▶ **EXTRACTED RECORDS**:
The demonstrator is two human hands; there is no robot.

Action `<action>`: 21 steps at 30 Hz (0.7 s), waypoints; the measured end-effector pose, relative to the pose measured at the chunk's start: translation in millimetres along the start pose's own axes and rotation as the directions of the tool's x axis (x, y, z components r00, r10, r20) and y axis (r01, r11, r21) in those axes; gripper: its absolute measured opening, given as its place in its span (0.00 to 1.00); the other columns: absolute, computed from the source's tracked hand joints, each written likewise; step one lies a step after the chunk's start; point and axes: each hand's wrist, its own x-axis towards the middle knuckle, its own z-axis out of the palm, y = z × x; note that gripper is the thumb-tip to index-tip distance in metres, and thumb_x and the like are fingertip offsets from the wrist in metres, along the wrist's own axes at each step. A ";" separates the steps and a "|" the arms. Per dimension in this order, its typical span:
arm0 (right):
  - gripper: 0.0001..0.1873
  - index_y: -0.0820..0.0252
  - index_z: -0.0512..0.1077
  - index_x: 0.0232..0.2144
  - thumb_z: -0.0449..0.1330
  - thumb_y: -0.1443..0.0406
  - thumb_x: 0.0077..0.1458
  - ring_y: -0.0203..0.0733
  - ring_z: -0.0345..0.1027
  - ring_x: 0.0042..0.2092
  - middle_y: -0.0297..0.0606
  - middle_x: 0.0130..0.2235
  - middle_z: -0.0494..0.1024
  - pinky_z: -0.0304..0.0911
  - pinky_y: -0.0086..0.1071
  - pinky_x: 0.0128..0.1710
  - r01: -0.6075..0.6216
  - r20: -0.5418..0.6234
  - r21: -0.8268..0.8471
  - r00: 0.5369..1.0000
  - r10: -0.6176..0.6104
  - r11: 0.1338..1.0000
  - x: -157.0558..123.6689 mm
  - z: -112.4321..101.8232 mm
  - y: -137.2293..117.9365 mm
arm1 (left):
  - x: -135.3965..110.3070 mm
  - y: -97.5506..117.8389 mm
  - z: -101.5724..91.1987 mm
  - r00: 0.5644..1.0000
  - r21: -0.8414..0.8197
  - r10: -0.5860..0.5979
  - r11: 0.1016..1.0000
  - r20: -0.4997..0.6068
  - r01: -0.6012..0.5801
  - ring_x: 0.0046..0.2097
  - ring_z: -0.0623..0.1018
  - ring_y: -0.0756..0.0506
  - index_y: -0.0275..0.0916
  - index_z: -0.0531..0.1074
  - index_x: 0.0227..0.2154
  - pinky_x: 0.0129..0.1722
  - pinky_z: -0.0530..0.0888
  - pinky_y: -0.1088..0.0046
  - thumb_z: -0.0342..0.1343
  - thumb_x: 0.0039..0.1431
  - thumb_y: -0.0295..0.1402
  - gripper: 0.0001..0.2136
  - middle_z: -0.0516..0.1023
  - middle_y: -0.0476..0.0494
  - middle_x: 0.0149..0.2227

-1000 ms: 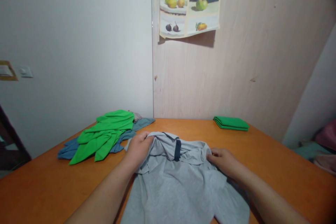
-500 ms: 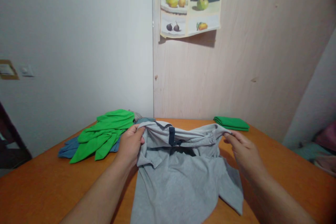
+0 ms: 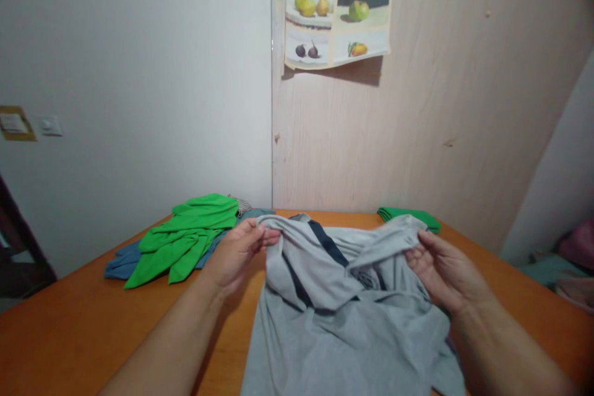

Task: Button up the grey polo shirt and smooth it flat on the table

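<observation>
A grey polo shirt (image 3: 343, 315) with a dark navy placket lies bunched on the orange wooden table (image 3: 93, 322) in front of me. My left hand (image 3: 236, 252) pinches the shirt's upper left edge near the collar. My right hand (image 3: 443, 269) grips the upper right shoulder, fingers curled over the fabric. The top of the shirt is lifted off the table between both hands and folds over itself.
A loose bright green garment (image 3: 188, 235) lies on a blue one (image 3: 123, 263) at the table's back left. A folded green cloth (image 3: 408, 215) sits at the back right, partly hidden by the shirt. A fruit poster (image 3: 336, 25) hangs on the wooden wall panel.
Both hands have raised the shirt's shoulders off the table and brought the collar end up and towards me; the fabric now drapes and folds between them, with the shirt shifted slightly right.
</observation>
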 end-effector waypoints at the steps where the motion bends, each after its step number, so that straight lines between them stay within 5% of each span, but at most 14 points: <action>1: 0.10 0.54 0.74 0.39 0.64 0.68 0.52 0.38 0.77 0.42 0.35 0.40 0.82 0.74 0.30 0.46 0.041 -0.012 -0.013 0.999 -0.042 0.999 0.9 2.6 2.3 | 2.8 -4.0 0.5 0.997 0.027 0.056 0.998 -0.060 -0.055 0.47 0.79 0.45 0.40 0.72 0.46 0.43 0.73 0.73 0.65 0.56 0.41 0.18 0.79 0.39 0.48; 5: 0.18 0.49 0.71 0.48 0.65 0.60 0.54 0.45 0.71 0.55 0.39 0.56 0.75 0.70 0.37 0.53 0.128 -0.069 -0.243 0.986 -0.149 0.961 2.7 7.0 10.9 | 8.6 -21.0 1.2 0.954 0.286 0.231 0.943 -0.193 -0.171 0.63 0.66 0.38 0.48 0.64 0.60 0.53 0.70 0.64 0.68 0.51 0.39 0.33 0.66 0.36 0.63; 9: 0.21 0.55 0.73 0.46 0.65 0.54 0.51 0.48 0.74 0.47 0.43 0.47 0.79 0.72 0.35 0.39 -0.005 -0.151 -0.674 0.980 -0.131 0.739 5.1 -0.4 20.4 | 5.9 -34.8 1.3 0.955 0.574 0.294 0.788 -0.037 -0.221 0.55 0.73 0.37 0.41 0.76 0.47 0.48 0.71 0.65 0.64 0.53 0.40 0.19 0.76 0.35 0.53; 13: 0.22 0.61 0.77 0.40 0.63 0.50 0.50 0.43 0.70 0.30 0.39 0.30 0.78 0.63 0.33 0.28 0.007 -0.041 -0.890 0.995 -0.095 0.456 6.4 -8.5 26.3 | -0.3 -39.8 0.9 0.974 0.795 0.130 0.562 0.186 -0.227 0.34 0.76 0.43 0.41 0.79 0.38 0.34 0.68 0.70 0.59 0.56 0.44 0.14 0.78 0.43 0.31; 18: 0.14 0.58 0.75 0.25 0.69 0.55 0.41 0.39 0.66 0.28 0.34 0.25 0.75 0.61 0.30 0.28 0.060 0.112 -0.945 0.983 0.144 0.322 5.6 -18.7 34.3 | -5.3 -43.9 -0.1 0.966 0.914 -0.112 0.364 0.232 -0.178 0.30 0.74 0.43 0.44 0.78 0.44 0.28 0.60 0.73 0.61 0.50 0.43 0.18 0.76 0.48 0.28; 21: 0.18 0.57 0.67 0.17 0.65 0.53 0.43 0.35 0.59 0.23 0.29 0.18 0.67 0.55 0.28 0.23 0.107 0.157 -0.948 0.976 0.149 0.299 8.9 -25.8 38.4 | -4.4 -48.3 -1.3 0.961 0.939 -0.156 0.296 0.229 -0.176 0.31 0.74 0.42 0.44 0.78 0.41 0.28 0.59 0.72 0.59 0.52 0.41 0.14 0.77 0.47 0.29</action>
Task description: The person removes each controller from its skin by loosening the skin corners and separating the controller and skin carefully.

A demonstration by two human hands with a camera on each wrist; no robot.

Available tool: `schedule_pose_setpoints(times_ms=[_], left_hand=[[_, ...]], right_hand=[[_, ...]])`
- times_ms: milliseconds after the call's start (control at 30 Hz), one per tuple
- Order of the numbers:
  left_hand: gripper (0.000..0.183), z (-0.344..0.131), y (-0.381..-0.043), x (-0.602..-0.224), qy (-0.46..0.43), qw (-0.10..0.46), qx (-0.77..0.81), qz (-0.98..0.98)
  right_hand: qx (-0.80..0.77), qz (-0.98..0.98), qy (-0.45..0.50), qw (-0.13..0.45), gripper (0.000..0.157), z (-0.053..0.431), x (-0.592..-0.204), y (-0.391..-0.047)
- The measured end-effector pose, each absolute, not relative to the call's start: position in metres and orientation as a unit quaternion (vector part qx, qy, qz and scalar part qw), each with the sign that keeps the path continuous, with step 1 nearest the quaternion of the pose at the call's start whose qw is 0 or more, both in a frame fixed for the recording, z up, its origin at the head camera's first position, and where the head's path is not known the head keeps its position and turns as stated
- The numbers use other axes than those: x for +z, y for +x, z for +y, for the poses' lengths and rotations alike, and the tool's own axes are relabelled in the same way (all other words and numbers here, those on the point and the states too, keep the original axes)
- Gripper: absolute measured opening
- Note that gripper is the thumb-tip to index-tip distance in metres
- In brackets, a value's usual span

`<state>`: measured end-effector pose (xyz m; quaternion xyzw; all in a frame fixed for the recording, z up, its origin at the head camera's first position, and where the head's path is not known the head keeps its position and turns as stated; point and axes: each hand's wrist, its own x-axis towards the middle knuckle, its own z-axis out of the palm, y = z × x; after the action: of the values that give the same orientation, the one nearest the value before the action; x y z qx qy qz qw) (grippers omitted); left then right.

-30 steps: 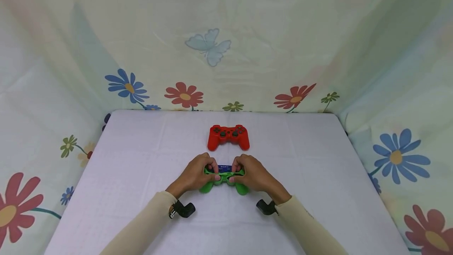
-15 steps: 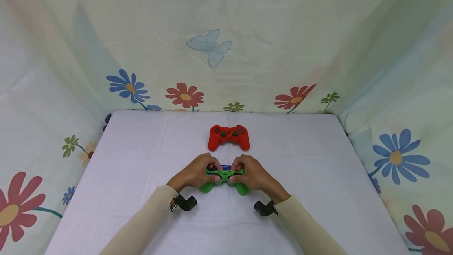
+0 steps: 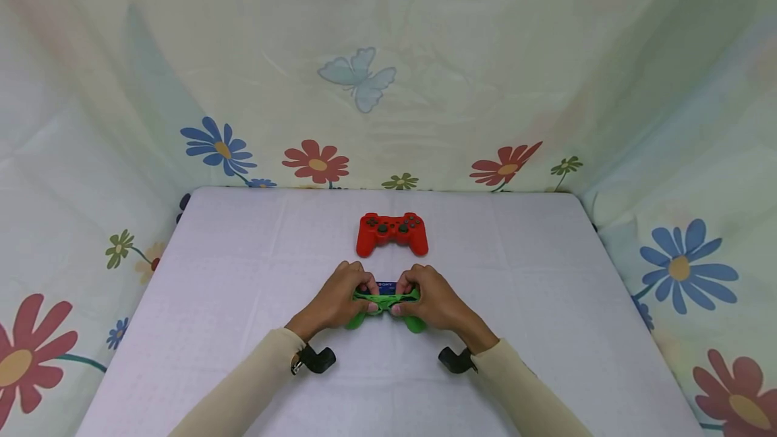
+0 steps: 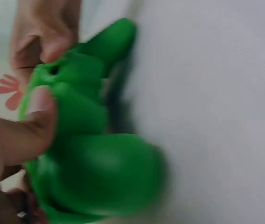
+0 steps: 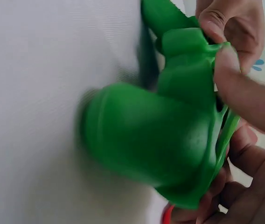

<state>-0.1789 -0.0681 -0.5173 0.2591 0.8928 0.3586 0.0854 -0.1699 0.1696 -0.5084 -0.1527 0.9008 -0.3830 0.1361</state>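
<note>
A blue game controller (image 3: 387,286) with "SONY" lettering shows as a strip above a soft green controller cover (image 3: 385,302) in the head view. Most of the controller is hidden by the cover and fingers. My left hand (image 3: 341,294) pinches the cover's left side, thumb on its near edge and fingers over the far one. On the opposite side my right hand (image 3: 436,295) pinches it the same way. Seen from the right wrist, the stretchy green cover (image 5: 146,133) gapes along its edge beneath my thumb. Its rounded grip (image 4: 109,172) bulges toward the tablecloth in the left wrist view.
A red game controller (image 3: 392,232) lies just beyond my hands. The white tablecloth (image 3: 516,255) spreads around both, up to a flower-patterned curtain (image 3: 449,86) at the back and sides. Wrist cameras (image 3: 317,360) hang under my sleeves.
The cover's middle, flat with its openings showing half a second ago, is now bunched and stretched between my thumbs. More of the blue strip shows. The red controller stays where it was.
</note>
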Motion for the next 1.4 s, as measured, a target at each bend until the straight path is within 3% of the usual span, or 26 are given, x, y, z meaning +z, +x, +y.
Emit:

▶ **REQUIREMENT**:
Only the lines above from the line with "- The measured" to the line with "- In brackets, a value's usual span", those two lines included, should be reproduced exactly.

▶ **EXPECTED ANSWER**:
- The measured end-effector pose, each absolute, not relative to the call's start: position in metres and orientation as a unit quaternion (vector part qx, qy, qz and scalar part qw), each with the sign that keeps the path continuous, with step 1 nearest the quaternion of the pose at the call's start whose qw is 0 or more, both in a frame fixed for the recording, z up, its origin at the head camera's first position, and where the head's path is not known the head keeps its position and turns as stated
- The numbers use other axes than those: x for +z, y for +x, z for +y, for the poses' lengths and rotations alike, and the tool's own axes are relabelled in the same way (all other words and numbers here, those on the point and the states too, keep the original axes)
- Gripper: absolute measured opening
- Note that gripper is the thumb-tip to index-tip distance in metres
- In brackets, a value's usual span

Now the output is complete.